Table of Contents Author Guidelines Submit a Manuscript
Computational and Mathematical Methods in Medicine
Volume 2014, Article ID 891842, 9 pages
http://dx.doi.org/10.1155/2014/891842
Research Article

Correlating Information Contents of Gene Ontology Terms to Infer Semantic Similarity of Gene Products

Dongling School of Economics and Management, University of Science and Technology Beijing, Beijing 100083, China

Received 29 January 2014; Accepted 29 April 2014; Published 22 May 2014

Academic Editor: Huiru Zheng

Copyright © 2014 Mingxin Gan. This is an open access article distributed under the Creative Commons Attribution License, which permits unrestricted use, distribution, and reproduction in any medium, provided the original work is properly cited.

Abstract

Successful applications of the gene ontology to the inference of functional relationships between gene products in recent years have raised the need for computational methods to automatically calculate semantic similarity between gene products based on semantic similarity of gene ontology terms.
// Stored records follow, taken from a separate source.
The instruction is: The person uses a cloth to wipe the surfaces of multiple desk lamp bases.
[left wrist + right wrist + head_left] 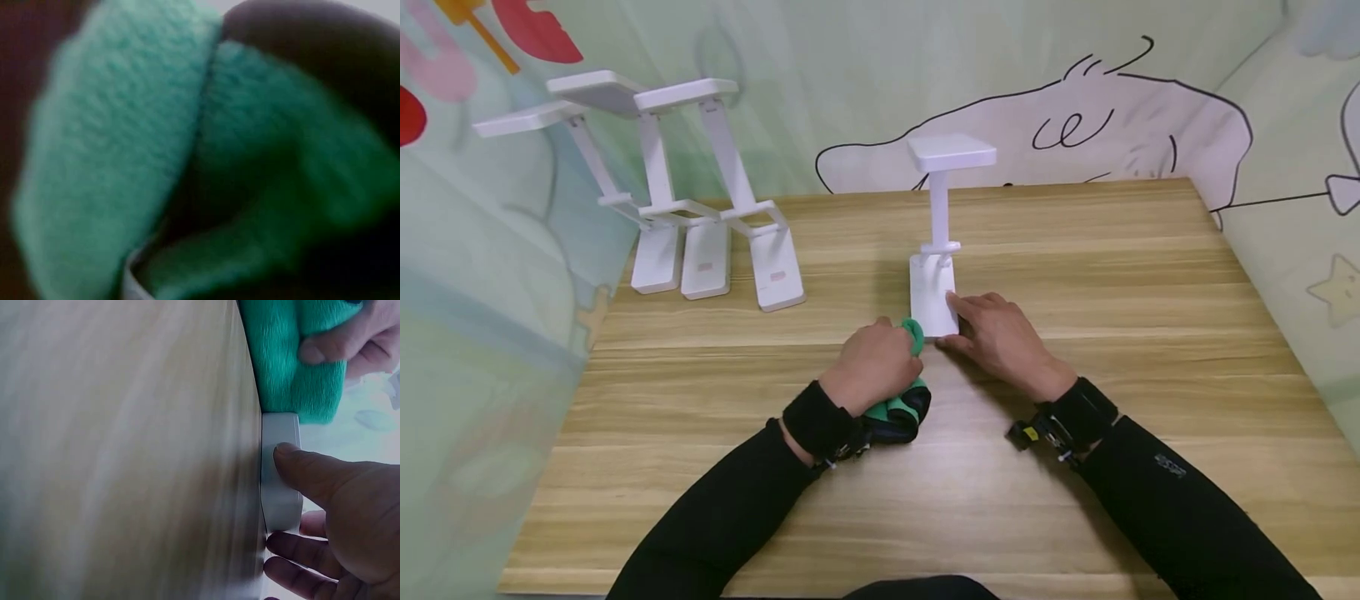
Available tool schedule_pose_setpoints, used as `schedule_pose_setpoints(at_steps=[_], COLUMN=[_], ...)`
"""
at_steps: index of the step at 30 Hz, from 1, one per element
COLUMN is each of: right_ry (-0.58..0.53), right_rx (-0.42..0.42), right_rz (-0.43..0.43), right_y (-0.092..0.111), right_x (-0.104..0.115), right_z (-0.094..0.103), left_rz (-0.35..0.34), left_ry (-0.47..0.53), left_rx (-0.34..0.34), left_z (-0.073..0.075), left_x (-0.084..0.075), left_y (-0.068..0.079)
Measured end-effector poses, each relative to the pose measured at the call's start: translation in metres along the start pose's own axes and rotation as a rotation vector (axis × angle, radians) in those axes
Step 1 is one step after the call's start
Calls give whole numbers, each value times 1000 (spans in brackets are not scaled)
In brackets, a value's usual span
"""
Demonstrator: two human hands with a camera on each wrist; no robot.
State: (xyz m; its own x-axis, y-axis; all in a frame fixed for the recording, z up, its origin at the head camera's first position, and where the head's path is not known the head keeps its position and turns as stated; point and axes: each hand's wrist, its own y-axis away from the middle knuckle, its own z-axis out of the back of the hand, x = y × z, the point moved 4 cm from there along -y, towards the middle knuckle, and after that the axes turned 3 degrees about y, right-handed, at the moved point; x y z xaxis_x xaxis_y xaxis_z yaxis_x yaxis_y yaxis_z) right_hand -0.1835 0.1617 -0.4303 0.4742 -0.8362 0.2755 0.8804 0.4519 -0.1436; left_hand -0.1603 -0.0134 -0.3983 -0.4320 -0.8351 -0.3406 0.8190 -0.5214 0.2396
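Note:
A white desk lamp (pixel 931 296) stands upright in the middle of the wooden table, its head raised at the back. My left hand (pixel 874 362) grips a bunched green and black cloth (pixel 898 410) just left of the lamp base's front end. Fuzzy green fabric (pixel 112 137) fills most of the left wrist view, blurred and close. My right hand (pixel 1007 346) holds the front right corner of the base, thumb on it and fingers along its side. In the right wrist view, the cloth (pixel 275 369) reaches right to the edge of the lamp base (pixel 279 434).
Three similar white lamps (pixel 706 262) stand close together at the back left of the wooden table (pixel 1075 500), heads raised and overlapping in this view. A printed cartoon curtain (pixel 1037 125) hangs behind the table and along both sides.

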Motion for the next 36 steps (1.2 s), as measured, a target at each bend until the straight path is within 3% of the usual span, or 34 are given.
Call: schedule_pose_setpoints(at_steps=[4, 6, 9, 12, 15, 18, 22, 27, 36], right_ry=[-2, -5, -5, -2, -1, 5, 11, 15, 27], right_rx=[9, 10, 3, 3, 3, -10, -13, 3, 30], right_rz=[10, 12, 16, 20, 34, 29, 12, 1, -39], right_y=[-1, -1, -2, -1, -1, -2, -1, 0, 2], right_x=[1, 1, 1, 0, 1, 1, -2, -1, -3], right_z=[-1, -1, -1, -2, -4, -3, -1, 0, 1], left_rz=[0, 20, 30, -39, -98, -131, -177, -212, -323], left_ry=[16, 1, -56, -136, -206, -255, -304, -258, -180], left_rx=[56, -13, -184, -285, -306, -332, -364, -339, -201], left_z=[16, 29, 42, 37, 24, 15, 11, 7, -4], left_x=[12, 20, 31, 35, 34, 30, 21, 17, 11], left_y=[7, 4, -11, -30, -43, -46, -38, -22, 7])
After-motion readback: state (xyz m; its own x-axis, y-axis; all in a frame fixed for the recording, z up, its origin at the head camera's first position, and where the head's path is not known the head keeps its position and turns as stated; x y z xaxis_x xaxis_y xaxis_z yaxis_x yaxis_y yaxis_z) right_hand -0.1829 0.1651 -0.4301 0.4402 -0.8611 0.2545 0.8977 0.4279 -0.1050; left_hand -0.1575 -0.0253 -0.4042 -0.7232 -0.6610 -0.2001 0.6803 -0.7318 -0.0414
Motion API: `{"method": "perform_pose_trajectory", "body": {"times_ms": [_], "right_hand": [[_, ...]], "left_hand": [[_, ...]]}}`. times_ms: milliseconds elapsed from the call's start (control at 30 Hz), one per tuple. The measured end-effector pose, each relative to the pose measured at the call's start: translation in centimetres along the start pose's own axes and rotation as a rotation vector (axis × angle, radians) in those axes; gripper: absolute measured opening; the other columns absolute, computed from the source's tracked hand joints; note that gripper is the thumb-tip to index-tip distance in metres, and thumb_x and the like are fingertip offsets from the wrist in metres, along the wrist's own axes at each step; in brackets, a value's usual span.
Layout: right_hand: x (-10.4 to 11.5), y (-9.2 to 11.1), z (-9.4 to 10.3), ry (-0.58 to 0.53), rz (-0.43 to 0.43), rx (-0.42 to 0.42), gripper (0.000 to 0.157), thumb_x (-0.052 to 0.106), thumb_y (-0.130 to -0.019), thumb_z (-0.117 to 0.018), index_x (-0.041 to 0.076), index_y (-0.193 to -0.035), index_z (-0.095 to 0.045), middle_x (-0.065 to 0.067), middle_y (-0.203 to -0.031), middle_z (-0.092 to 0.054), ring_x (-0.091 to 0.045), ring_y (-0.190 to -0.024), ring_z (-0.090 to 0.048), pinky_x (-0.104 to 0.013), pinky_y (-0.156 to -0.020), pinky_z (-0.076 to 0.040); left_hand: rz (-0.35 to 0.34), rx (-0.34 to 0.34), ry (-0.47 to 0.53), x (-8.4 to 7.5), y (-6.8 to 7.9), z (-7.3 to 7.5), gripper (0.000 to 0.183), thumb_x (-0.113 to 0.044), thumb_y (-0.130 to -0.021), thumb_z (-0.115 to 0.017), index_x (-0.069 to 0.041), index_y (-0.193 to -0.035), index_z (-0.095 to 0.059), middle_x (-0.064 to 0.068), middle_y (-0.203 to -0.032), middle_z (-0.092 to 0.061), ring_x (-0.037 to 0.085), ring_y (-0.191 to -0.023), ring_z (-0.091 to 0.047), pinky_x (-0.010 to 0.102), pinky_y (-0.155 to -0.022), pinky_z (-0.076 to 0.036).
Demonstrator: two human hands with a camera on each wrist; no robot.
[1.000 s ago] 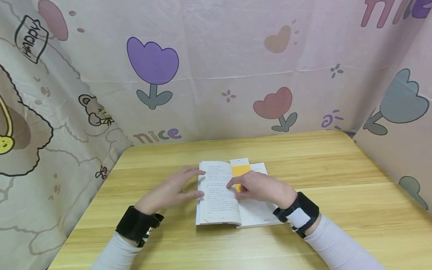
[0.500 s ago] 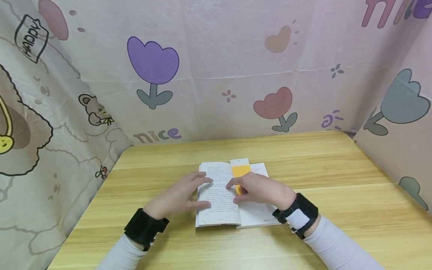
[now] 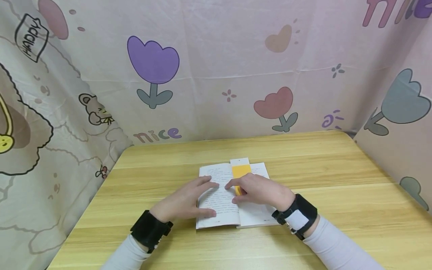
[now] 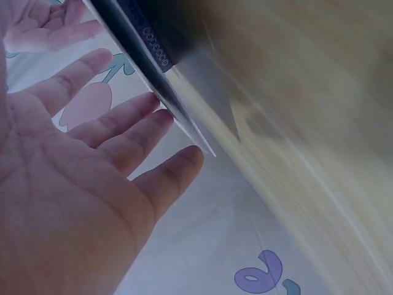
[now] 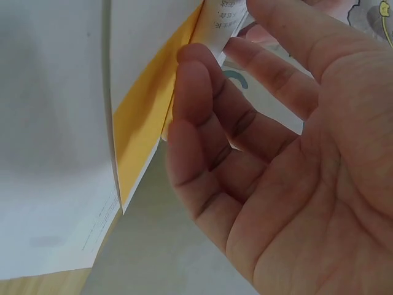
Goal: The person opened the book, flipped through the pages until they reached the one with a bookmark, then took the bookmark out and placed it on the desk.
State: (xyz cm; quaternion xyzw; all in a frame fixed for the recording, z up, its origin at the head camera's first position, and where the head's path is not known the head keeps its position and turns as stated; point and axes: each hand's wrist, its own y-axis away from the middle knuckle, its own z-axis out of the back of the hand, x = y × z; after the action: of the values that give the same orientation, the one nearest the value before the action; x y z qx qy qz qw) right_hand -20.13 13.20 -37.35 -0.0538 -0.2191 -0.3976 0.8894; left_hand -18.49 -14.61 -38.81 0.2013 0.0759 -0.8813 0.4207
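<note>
An open book (image 3: 224,208) lies on the table, its printed left page slightly raised in a curve. My left hand (image 3: 187,198) rests over the left page with fingers spread and fairly straight; in the left wrist view its fingertips lie along the book's edge. A yellow and white bookmark (image 3: 240,171) lies along the gutter, its top end jutting past the page. My right hand (image 3: 261,191) is over the gutter and right page, index finger pointing onto the left page. In the right wrist view its other fingers bend against the bookmark (image 5: 144,117) without gripping it.
The book sits mid-table on a pale wooden table (image 3: 303,157). A printed cloth (image 3: 209,45) with flowers and cartoon figures hangs behind the table and along its sides. Each wrist wears a black strap (image 3: 148,230).
My left hand has moved right and slightly toward me, from the book's left edge further onto the left page, which now lies a little flatter. The right hand has hardly moved.
</note>
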Motion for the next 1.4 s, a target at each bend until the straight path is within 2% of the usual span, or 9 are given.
{"method": "perform_pose_trajectory", "body": {"times_ms": [200,367,500,900,1033,1233,1400], "right_hand": [[0.1,-0.2,-0.3,0.029,0.009,-0.015,0.043,0.026,-0.096,-0.083,0.017,-0.137,-0.073,0.008,-0.069,-0.044,-0.005,-0.061,-0.042,-0.019,-0.058,-0.034],[0.2,-0.1,-0.4,0.085,0.01,-0.034,0.043,0.029,-0.095,-0.083,0.018,-0.136,-0.074,0.001,-0.08,-0.054,-0.008,-0.069,-0.045,-0.021,-0.061,-0.037],[0.2,-0.1,-0.5,0.099,0.003,-0.037,0.043,0.031,-0.096,-0.083,0.019,-0.136,-0.074,-0.004,-0.085,-0.057,-0.01,-0.071,-0.045,-0.021,-0.061,-0.036],[-0.1,-0.1,-0.1,0.019,0.006,-0.007,0.048,0.033,-0.097,-0.081,0.017,-0.141,-0.068,-0.004,-0.091,-0.059,-0.011,-0.076,-0.05,-0.023,-0.065,-0.041],[-0.6,0.0,0.6,-0.013,0.008,-0.031,0.048,0.031,-0.097,-0.082,0.012,-0.139,-0.069,-0.004,-0.086,-0.059,-0.011,-0.073,-0.049,-0.023,-0.065,-0.04],[-2.3,0.1,1.5,-0.017,-0.084,-0.091,0.051,0.031,-0.099,-0.078,0.003,-0.141,-0.067,0.001,-0.083,-0.058,-0.01,-0.071,-0.049,-0.023,-0.066,-0.041],[-3.7,0.1,2.0,-0.065,-0.21,-0.107,0.07,0.031,-0.1,-0.077,-0.005,-0.154,-0.051,0.002,-0.073,-0.055,-0.01,-0.064,-0.048,-0.022,-0.059,-0.038]], "left_hand": [[0.01,0.006,-0.025,0.0,0.1,-0.5,0.085,-0.061,-0.091,-0.079,-0.019,-0.16,-0.051,0.02,-0.168,-0.045,0.042,-0.153,-0.047,0.065,-0.122,-0.045],[0.011,0.025,-0.033,0.0,0.1,-0.8,0.085,-0.059,-0.092,-0.079,-0.017,-0.16,-0.051,0.021,-0.168,-0.045,0.043,-0.153,-0.047,0.063,-0.122,-0.045],[0.031,0.042,-0.027,0.0,0.1,-0.9,0.085,-0.06,-0.092,-0.08,-0.019,-0.16,-0.051,0.019,-0.169,-0.044,0.042,-0.153,-0.047,0.063,-0.121,-0.046],[0.04,0.044,-0.039,0.1,0.0,-1.2,0.085,-0.06,-0.092,-0.079,-0.02,-0.16,-0.051,0.016,-0.168,-0.045,0.039,-0.153,-0.048,0.061,-0.12,-0.048],[0.048,0.043,-0.053,0.0,-0.1,-1.1,0.085,-0.061,-0.091,-0.08,-0.021,-0.16,-0.051,0.015,-0.168,-0.046,0.038,-0.153,-0.049,0.06,-0.12,-0.048],[0.057,0.051,-0.051,-0.2,0.0,-1.0,0.083,-0.058,-0.092,-0.08,-0.022,-0.161,-0.051,0.015,-0.169,-0.044,0.039,-0.154,-0.047,0.06,-0.122,-0.046],[0.062,0.05,-0.039,-0.2,0.3,-1.0,0.082,-0.056,-0.093,-0.08,-0.022,-0.161,-0.05,0.015,-0.17,-0.043,0.038,-0.155,-0.046,0.06,-0.122,-0.046]]}}
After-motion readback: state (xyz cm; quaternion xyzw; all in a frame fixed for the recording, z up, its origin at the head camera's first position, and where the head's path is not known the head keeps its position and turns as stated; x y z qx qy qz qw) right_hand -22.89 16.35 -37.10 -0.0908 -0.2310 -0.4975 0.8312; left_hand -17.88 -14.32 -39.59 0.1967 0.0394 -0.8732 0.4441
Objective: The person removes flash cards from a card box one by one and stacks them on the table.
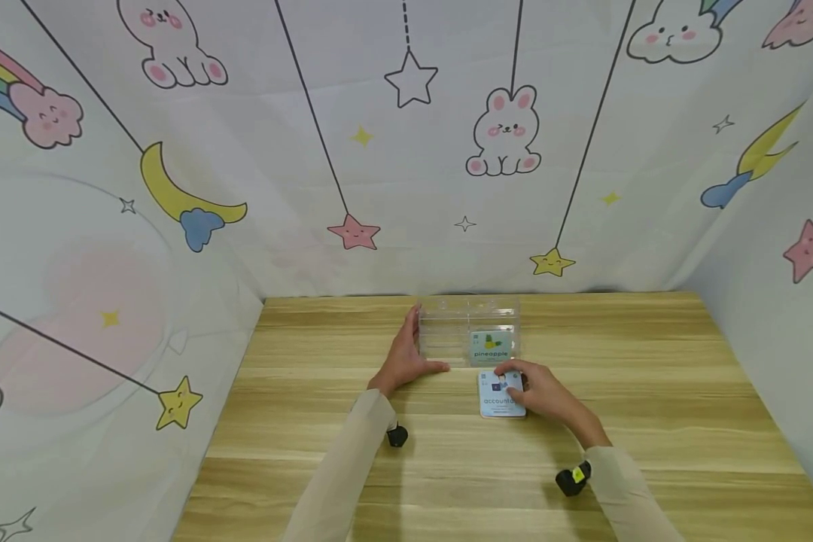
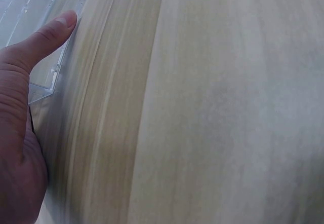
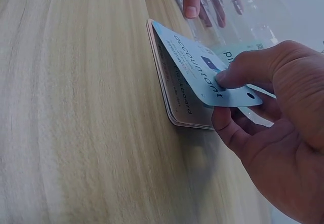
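Note:
A clear plastic box [image 1: 443,337] with compartments stands near the table's back edge. A green card marked "pineapple" [image 1: 491,352] lies in its front right compartment. My left hand [image 1: 405,360] touches the box's left side, fingers straight along it and thumb stretched by the front edge. In front of the box, my right hand [image 1: 544,390] pinches a light blue "accountant" card [image 3: 190,64] between thumb and fingers. That card is lifted at one side and tilted over a stack of cards [image 3: 174,95]; the card beneath reads "blackboard", partly hidden.
The wood-grain table [image 1: 298,444] extends to both sides and toward me. A white cloth [image 1: 420,173] printed with stars, rabbits and moons hangs behind the table and along its sides. Small black devices [image 1: 397,435] sit at both wrists.

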Tool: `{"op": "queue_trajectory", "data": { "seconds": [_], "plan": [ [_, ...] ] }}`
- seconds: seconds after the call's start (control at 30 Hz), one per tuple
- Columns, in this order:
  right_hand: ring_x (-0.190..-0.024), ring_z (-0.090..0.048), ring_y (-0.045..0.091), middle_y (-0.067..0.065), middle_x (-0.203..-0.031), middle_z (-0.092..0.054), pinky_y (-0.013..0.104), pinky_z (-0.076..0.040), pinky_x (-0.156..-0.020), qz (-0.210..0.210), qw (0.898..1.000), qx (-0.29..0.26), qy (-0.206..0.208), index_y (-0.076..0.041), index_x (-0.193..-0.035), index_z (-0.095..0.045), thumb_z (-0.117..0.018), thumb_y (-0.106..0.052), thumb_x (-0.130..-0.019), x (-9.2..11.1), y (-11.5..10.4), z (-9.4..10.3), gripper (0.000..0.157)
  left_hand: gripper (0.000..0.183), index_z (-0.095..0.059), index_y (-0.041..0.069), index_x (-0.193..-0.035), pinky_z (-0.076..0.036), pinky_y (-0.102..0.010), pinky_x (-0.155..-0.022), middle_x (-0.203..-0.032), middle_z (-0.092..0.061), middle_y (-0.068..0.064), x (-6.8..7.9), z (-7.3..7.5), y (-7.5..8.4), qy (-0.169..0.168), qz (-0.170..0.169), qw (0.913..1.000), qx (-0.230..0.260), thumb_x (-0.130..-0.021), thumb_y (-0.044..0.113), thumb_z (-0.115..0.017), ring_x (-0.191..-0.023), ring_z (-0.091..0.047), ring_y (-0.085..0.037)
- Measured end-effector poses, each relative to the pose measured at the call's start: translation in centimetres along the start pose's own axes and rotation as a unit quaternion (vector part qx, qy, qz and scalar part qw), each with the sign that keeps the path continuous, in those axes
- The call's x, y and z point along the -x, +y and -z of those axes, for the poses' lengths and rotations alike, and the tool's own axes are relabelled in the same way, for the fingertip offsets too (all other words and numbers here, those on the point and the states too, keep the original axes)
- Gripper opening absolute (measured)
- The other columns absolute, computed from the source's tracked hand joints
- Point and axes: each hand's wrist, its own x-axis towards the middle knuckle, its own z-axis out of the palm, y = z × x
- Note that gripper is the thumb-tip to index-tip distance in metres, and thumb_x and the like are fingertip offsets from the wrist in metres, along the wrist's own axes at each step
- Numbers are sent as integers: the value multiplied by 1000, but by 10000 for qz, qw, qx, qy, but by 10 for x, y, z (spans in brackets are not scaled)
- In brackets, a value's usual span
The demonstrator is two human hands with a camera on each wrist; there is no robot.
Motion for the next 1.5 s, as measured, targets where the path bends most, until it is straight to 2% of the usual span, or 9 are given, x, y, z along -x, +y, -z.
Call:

Nevertheless, existing methods, though having been widely used in a variety of applications, may significantly overestimate semantic similarity between genes that are actually not functionally related, thereby yielding misleading results in applications. To overcome this limitation, we propose to represent a gene product as a vector that is composed of information contents of gene ontology terms annotated for the gene product, and we suggest calculating similarity between two gene products as the relatedness of their corresponding vectors using three measures: Pearson’s correlation coefficient, cosine similarity, and the Jaccard index. We focus on the biological process domain of the gene ontology and annotations of yeast proteins to study the effectiveness of the proposed measures. Results show that semantic similarity scores calculated using the proposed measures are more consistent with known biological knowledge than those derived using a list of existing methods, suggesting the effectiveness of our method in characterizing functional relationships between gene products.